Please give the whole listing again exactly, without any of its pictures.

===== GIVEN INFORMATION =====

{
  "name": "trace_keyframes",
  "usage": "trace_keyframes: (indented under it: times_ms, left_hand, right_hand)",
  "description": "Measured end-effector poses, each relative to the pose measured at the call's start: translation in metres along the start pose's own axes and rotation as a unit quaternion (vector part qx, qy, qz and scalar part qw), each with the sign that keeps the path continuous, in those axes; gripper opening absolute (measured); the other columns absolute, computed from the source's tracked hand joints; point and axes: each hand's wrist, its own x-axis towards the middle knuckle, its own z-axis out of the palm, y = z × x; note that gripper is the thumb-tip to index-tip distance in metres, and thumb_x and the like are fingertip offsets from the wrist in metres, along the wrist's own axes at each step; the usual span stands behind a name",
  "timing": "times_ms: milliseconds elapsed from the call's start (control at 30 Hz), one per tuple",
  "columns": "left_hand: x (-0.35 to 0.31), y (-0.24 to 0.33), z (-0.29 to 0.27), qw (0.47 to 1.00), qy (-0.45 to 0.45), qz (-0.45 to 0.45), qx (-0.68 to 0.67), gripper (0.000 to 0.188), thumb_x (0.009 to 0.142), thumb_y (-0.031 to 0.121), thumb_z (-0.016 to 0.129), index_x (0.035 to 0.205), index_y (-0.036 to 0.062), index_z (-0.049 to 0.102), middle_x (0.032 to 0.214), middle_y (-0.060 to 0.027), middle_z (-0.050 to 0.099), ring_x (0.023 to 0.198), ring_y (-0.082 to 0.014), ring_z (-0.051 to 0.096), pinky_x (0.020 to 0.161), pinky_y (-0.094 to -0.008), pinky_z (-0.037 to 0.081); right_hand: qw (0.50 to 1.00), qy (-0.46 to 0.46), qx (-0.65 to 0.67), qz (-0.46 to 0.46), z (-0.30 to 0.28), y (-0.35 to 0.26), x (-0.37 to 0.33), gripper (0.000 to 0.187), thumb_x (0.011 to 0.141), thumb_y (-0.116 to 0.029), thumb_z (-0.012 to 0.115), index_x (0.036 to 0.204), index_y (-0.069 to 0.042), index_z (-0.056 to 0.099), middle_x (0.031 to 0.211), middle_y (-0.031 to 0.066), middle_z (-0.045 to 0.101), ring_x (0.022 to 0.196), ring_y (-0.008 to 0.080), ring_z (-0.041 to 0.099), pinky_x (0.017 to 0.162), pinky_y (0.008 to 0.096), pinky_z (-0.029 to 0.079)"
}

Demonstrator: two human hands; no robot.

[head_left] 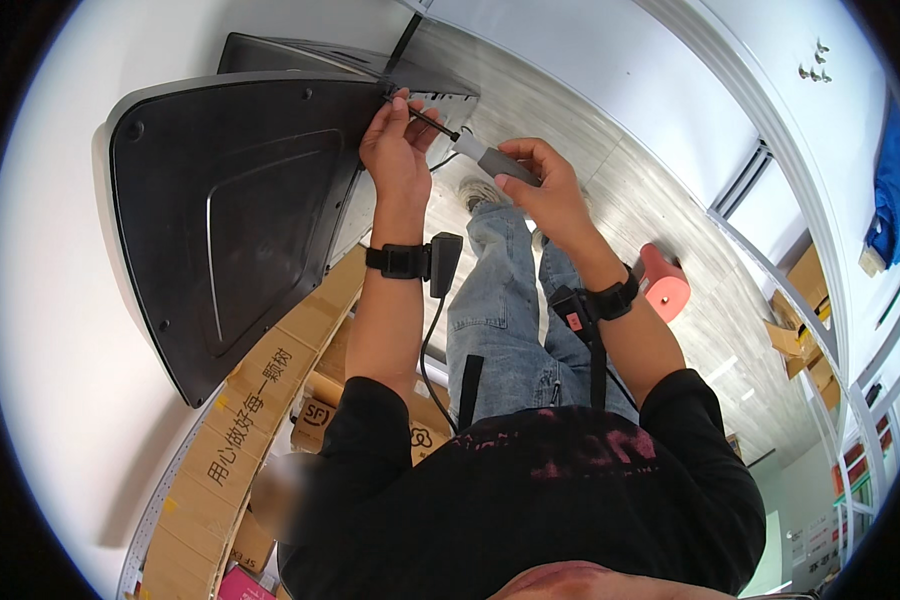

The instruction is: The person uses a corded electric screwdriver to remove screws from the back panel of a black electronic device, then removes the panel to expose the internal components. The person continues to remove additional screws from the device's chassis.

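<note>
A screwdriver with a grey handle and a long dark shaft slants across the upper middle. My right hand is wrapped round its handle, thumb and fingers closed on it. The shaft's far end reaches the upper right corner of a large black moulded panel. At that corner my left hand is raised, its thumb and forefinger pinched beside the screwdriver's tip. What sits between those fingers is too small to make out. The other left fingers curl behind the shaft. A second dark panel shows behind the first.
Flattened cardboard and cardboard boxes stand at the lower left, below the panel. A red stool is on the wood-look floor at my right. White framing curves along the right, with a blue cloth beyond it.
</note>
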Motion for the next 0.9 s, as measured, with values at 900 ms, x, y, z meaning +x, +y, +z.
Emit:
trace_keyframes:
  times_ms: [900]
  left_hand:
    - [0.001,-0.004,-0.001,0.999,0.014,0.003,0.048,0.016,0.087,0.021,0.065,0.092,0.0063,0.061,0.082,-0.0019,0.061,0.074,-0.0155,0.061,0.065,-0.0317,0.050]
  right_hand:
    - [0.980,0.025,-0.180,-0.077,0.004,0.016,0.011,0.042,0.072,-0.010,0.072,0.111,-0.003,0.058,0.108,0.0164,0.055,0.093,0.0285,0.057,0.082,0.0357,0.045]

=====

== REPLY ==
{
  "name": "trace_keyframes",
  "usage": "trace_keyframes: (indented under it: times_ms, left_hand, right_hand)",
  "description": "Measured end-effector poses, each relative to the pose measured at the call's start: translation in metres along the start pose's own axes and rotation as a unit quaternion (vector part qx, qy, qz and scalar part qw), each with the sign that keeps the path continuous, in those axes; gripper opening absolute (measured); the other columns absolute, computed from the source's tracked hand joints; point and axes: each hand's wrist, its own x-axis towards the middle knuckle, its own z-axis out of the palm, y = z × x; note that gripper is the thumb-tip to index-tip distance in metres, and thumb_x and the like are fingertip offsets from the wrist in metres, along the wrist's own axes at each step; the usual span stands behind a name",
  "timing": "times_ms: milliseconds elapsed from the call's start (control at 30 Hz), one per tuple",
  "columns": "left_hand: x (-0.35 to 0.31), y (-0.24 to 0.33), z (-0.29 to 0.27), qw (0.47 to 1.00), qy (-0.45 to 0.45), qz (-0.45 to 0.45), qx (-0.68 to 0.67), gripper (0.000 to 0.188), thumb_x (0.009 to 0.142), thumb_y (-0.031 to 0.121), thumb_z (-0.016 to 0.129), index_x (0.035 to 0.205), index_y (-0.036 to 0.062), index_z (-0.049 to 0.102), middle_x (0.032 to 0.214), middle_y (-0.060 to 0.027), middle_z (-0.050 to 0.099), ring_x (0.023 to 0.198), ring_y (-0.082 to 0.014), ring_z (-0.051 to 0.096), pinky_x (0.020 to 0.161), pinky_y (-0.094 to -0.008), pinky_z (-0.037 to 0.081); right_hand: qw (0.50 to 1.00), qy (-0.46 to 0.46), qx (-0.65 to 0.67), qz (-0.46 to 0.46), z (-0.30 to 0.28), y (-0.35 to 0.26), x (-0.37 to 0.33), gripper (0.000 to 0.187), thumb_x (0.011 to 0.141), thumb_y (-0.116 to 0.029), thumb_z (-0.012 to 0.115), index_x (0.036 to 0.204), index_y (-0.069 to 0.042), index_z (-0.056 to 0.099), middle_x (0.031 to 0.211), middle_y (-0.031 to 0.066), middle_z (-0.045 to 0.101), ring_x (0.022 to 0.196), ring_y (-0.008 to 0.080), ring_z (-0.041 to 0.099), pinky_x (0.017 to 0.162), pinky_y (0.008 to 0.096), pinky_z (-0.029 to 0.079)"
}

Demonstrator: two human hands; no robot.

[head_left] 

The instruction is: The person uses a corded electric screwdriver to remove screws from the back panel of a black electronic device, then removes the panel to expose the internal components. The person continues to remove additional screws from the device's chassis.

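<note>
A screwdriver with a grey handle and a long dark shaft slants across the upper middle. My right hand is wrapped round its handle, thumb and fingers closed on it. The shaft's far end reaches the upper right corner of a large black moulded panel. At that corner my left hand is raised, its thumb and forefinger pinched beside the screwdriver's tip. What sits between those fingers is too small to make out. The other left fingers curl behind the shaft. A second dark panel shows behind the first.
Flattened cardboard and cardboard boxes stand at the lower left, below the panel. A red stool is on the wood-look floor at my right. White framing curves along the right, with a blue cloth beyond it.
</note>
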Motion for the next 0.9 s, as measured, with values at 900 ms, x, y, z meaning +x, +y, +z.
Emit:
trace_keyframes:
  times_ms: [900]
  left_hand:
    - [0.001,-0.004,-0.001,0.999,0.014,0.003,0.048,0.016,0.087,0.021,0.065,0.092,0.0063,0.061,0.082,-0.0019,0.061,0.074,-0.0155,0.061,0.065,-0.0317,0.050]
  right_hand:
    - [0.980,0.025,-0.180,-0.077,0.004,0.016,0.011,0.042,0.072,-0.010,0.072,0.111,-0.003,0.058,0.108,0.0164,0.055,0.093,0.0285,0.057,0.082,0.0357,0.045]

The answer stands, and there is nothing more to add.